W. said as to Ingersoll: "There is a young writer for the press there in New York—someone—a friend of mine, I believe—who gives Ingersoll first quality in poetry. How does that strike you? No doubt it is at least in part true." Harned told a story of Beecher—how at the time of his trial, in a company of a young lady had asked a gentleman present, "Do you think Mr. Beecher is guilty?" and got for reply "Guilty of what?" W. laughingly saying, "Surely that was a poser." Then adding—"I have heard a good story of Beecher himself. They were discussing the nude in art—a young lady asked him—perhaps an old—a lady, anyhow—woman—'Now don't you, Mr. Beecher, consider so and so indecent?'—mentioning some statue. Beecher replied: 'I must confess, Madame, I do not think it indecent,—but I think your question indecent.'—which was one of the best I ever heard." Harned quoted words or lines from "In Memoriam" W. exclaiming as he listened—"Splendid! Splendid! There's nothing to beat it!"

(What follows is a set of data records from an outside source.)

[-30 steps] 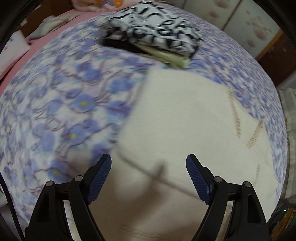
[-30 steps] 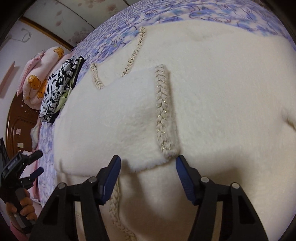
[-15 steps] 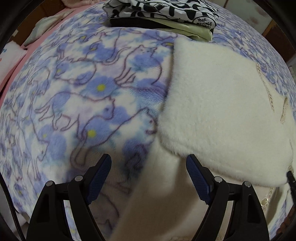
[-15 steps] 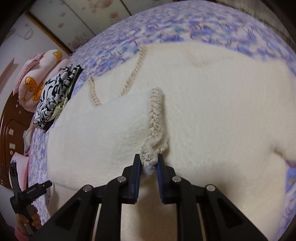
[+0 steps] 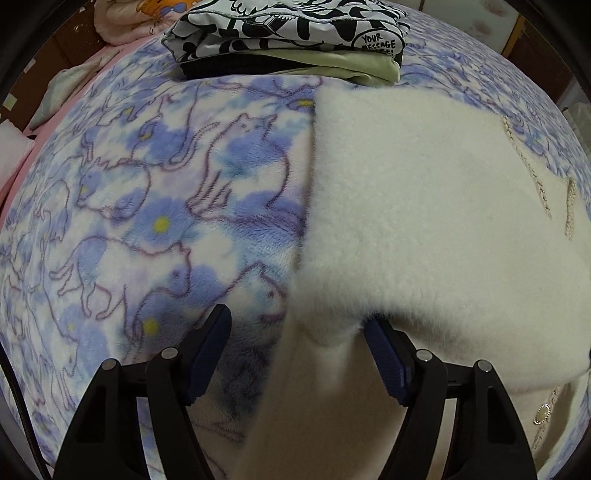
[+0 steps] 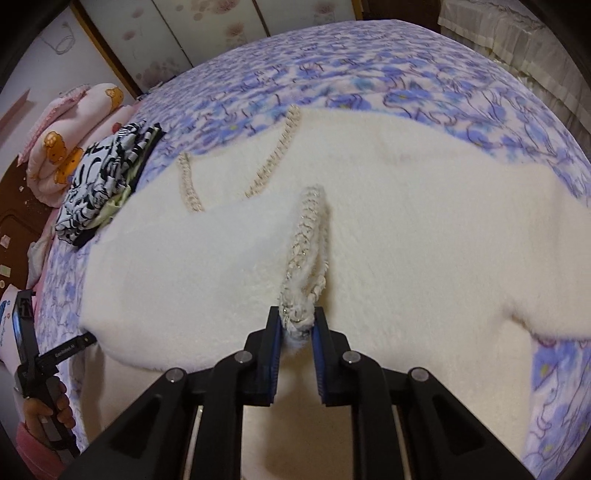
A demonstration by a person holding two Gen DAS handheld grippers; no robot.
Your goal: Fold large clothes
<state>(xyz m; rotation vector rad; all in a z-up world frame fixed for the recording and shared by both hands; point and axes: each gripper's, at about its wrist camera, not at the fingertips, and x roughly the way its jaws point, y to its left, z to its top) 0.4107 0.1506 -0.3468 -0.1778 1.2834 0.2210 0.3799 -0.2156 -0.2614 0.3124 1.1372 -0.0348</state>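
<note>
Pinched a second ago, the braided cuff [image 6: 304,258] of a cream fleece jacket [image 5: 424,206] now rises between the clamped pads of the right gripper [image 6: 298,326]. Spread across a blue cat-print blanket [image 5: 147,206], the jacket has a folded edge between the left gripper's [image 5: 297,347] closing, not yet pressing jaws. Folded clothes [image 5: 291,33] lie stacked beyond.
</note>
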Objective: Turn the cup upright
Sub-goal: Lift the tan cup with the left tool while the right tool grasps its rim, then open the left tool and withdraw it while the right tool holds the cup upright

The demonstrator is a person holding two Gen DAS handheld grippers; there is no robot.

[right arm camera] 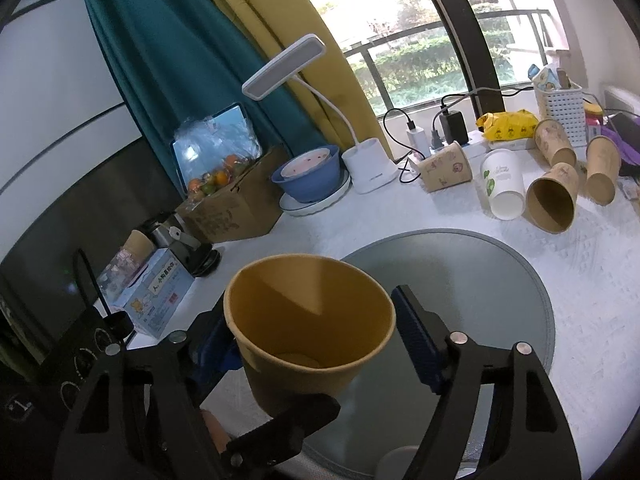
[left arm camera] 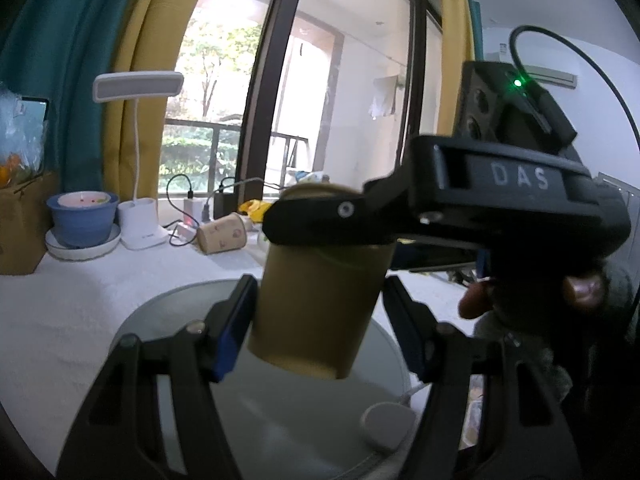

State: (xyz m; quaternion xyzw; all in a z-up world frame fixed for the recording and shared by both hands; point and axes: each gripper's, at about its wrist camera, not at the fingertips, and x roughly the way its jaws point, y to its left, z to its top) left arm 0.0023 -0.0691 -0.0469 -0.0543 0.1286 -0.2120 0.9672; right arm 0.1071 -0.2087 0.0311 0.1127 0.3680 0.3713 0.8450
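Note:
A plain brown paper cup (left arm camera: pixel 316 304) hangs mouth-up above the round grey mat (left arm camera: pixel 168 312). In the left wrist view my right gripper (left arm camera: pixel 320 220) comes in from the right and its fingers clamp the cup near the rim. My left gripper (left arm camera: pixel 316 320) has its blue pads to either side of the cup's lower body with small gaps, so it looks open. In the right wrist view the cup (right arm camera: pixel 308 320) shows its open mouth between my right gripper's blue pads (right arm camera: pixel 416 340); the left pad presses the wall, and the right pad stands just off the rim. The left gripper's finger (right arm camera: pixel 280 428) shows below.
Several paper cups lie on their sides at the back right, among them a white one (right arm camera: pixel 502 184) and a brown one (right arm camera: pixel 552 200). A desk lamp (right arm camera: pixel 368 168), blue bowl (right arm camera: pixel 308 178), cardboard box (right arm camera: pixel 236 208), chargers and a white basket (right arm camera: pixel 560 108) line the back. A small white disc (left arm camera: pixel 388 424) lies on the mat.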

Harrison Morris put the question today—Would it be pleasant to W. to have him discuss the Sarrazin essay in the American? W. said of it: "Oh! let him fire away. We have put ourselves in the way of the public, to be whacked at, pecked at—investigated, and so we must welcome all comers—all!" Said he had seen by the papers that Talcott Williams was back in town. Alluded to fact that the Williams' had money. "It is queer how the folks lose their money, get more, fall down, are set up again. John Swinton and his wife had a fortune left to them—an old uncle, somebody, died: John thought he had a call to start a paper—put his money in it—then duly lost—in a year was poor as poor—then came another fortune—even more—which now he has, I believe."